Pendant que Malraux se dirige vers la zone libre à la fin de l'été 1940, Josette est à Paris sans aide, sans soutien, et met au monde leur premier fils : Pierre-Gauthier. En automne, Josette et Malraux sont réunis dans le Midi d'où il espère rejoindre la France Libre via l'Afrique avec quelques compagnons. Faute d'un appel ou d'un appui, ce projet n'aboutira pas.

Malraux ne reçoit plus d'argent de ses éditeurs en zone occupée : c'est pratiquement la misère et force lui est bien de s'installer chez les parents de Josette à Hyères, lesquels désapprouvent ce ménage irrégulier.

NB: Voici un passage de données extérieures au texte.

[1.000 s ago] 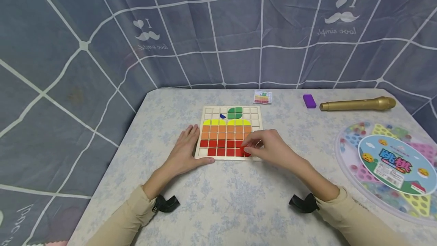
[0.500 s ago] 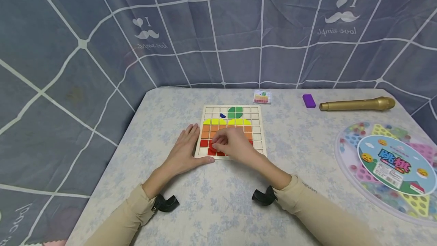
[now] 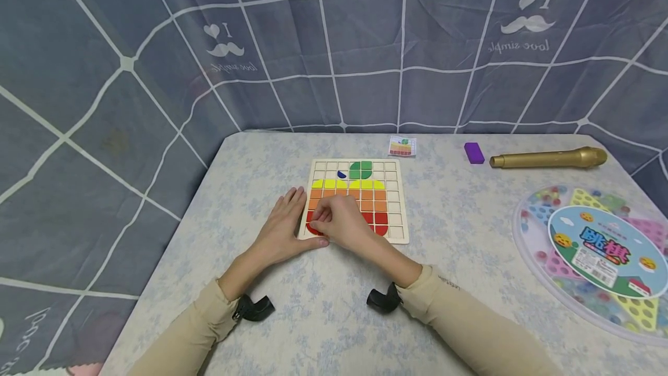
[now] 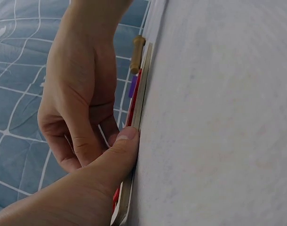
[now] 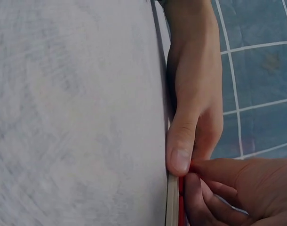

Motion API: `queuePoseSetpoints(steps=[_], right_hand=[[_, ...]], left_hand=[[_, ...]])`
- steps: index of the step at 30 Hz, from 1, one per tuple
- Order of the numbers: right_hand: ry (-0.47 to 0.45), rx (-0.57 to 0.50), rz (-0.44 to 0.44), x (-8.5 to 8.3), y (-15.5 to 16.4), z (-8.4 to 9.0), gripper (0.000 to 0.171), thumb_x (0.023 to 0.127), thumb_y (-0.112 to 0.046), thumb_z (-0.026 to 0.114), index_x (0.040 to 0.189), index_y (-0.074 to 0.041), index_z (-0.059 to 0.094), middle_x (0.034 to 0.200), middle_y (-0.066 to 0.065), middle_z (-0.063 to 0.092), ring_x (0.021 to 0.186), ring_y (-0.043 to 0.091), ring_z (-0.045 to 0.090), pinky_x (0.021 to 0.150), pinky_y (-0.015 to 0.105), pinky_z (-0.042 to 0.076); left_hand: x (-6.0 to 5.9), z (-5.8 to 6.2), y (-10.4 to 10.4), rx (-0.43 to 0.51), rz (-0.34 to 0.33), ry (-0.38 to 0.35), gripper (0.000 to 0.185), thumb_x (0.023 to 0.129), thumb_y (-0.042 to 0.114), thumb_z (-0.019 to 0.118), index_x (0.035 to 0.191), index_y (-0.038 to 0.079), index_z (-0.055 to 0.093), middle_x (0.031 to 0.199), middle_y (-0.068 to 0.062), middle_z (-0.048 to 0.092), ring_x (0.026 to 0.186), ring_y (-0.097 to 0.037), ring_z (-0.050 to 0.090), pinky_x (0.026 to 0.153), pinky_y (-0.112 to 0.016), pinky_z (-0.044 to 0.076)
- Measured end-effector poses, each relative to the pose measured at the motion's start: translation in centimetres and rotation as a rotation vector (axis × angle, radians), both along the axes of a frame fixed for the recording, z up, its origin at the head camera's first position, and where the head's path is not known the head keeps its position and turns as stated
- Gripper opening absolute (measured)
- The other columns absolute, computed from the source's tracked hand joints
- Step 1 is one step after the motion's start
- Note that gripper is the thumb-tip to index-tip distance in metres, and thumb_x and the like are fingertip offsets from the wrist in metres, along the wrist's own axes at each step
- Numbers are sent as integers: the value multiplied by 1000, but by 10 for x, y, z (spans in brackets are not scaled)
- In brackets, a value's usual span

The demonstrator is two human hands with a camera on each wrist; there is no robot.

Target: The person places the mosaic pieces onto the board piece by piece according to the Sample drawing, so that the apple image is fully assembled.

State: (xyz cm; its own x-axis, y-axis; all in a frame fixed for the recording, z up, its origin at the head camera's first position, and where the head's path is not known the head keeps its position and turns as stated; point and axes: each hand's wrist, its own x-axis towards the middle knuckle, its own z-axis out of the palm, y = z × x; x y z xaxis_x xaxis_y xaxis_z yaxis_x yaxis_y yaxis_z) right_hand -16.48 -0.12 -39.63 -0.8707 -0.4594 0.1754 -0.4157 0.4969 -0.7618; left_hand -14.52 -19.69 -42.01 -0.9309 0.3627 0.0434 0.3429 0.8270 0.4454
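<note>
A pale wooden puzzle board [image 3: 398, 209] lies flat, its cells filled with red, orange, yellow, green and blue tiles. My left hand [image 3: 284, 228] rests along its left edge, fingers straight, the thumb at the front edge. Over the front left corner, my right hand [image 3: 345, 222] pinches a red rounded tile [image 3: 313, 229] at the corner cell. Fingers partly hide this tile, and the right hand covers some red tiles beside it. In the right wrist view, a bit of the red tile [image 5: 193, 165] shows between the fingertips, close by the left thumb.
Behind the board lies a small picture card [image 3: 402, 147]. A purple block [image 3: 474, 153] and a gold microphone-shaped stick [image 3: 548, 159] are at the back right. A round Chinese checkers box [image 3: 607, 251] takes up the right side. A grid-patterned curtain [image 3: 365, 45] hangs behind the table.
My right hand has moved left across the board, from the front right of the red rows to the front left corner, carrying a red tile. The left hand has stayed put.
</note>
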Motion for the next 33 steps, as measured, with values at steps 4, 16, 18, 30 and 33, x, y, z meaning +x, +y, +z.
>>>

Mais la providence veille sur Malraux : en allant rendre visite à ses amis Gide et Martin du Gard, eux aussi réfugiés sur la côte, Malraux retrouve un jeune Américain : Varian Fry, qu'il a rencontré aux U.S.A. pendant sa tournée de propagande pour les Républicains espagnols. Varian Fry dirige un Comité de rapatriement à Marseille et reste en contact permanent avec l'étranger. Grâce à lui, Malraux reçoit désormais de l'argent de son éditeur américain. Toujours à travers Varian Try, Malraux envoie une lettre à de Gaulle qu'il admire déjà pour offrir ses services au FFL autant que possible comme aviateur. Il n'a jamais eu de réponse et en a conclu que ses engagements politiques antérieurs déplaisaient au général. Vingt ans plus tard, coup de théâtre : Malraux apprend que la propre secrétaire de Varian Try, prise dans une rafle alors qu'elle portait ce message, l'avait avalé pendant son trajet dans le panier à salade. Stupéfiant, non ? Voilà comment sa première tentative d'entrer dans la Résistance a échoué. Si le message était parvenu jusqu'à de Gaulle, si le contact s'était établi, il n'y aurait peut-être jamais eu de Malraux en Corrèze et en Périgord. Il n'y aurait peut-être pas eu de colonel Berger. Mais Malraux aurait sans doute donné naissance à une autre légende.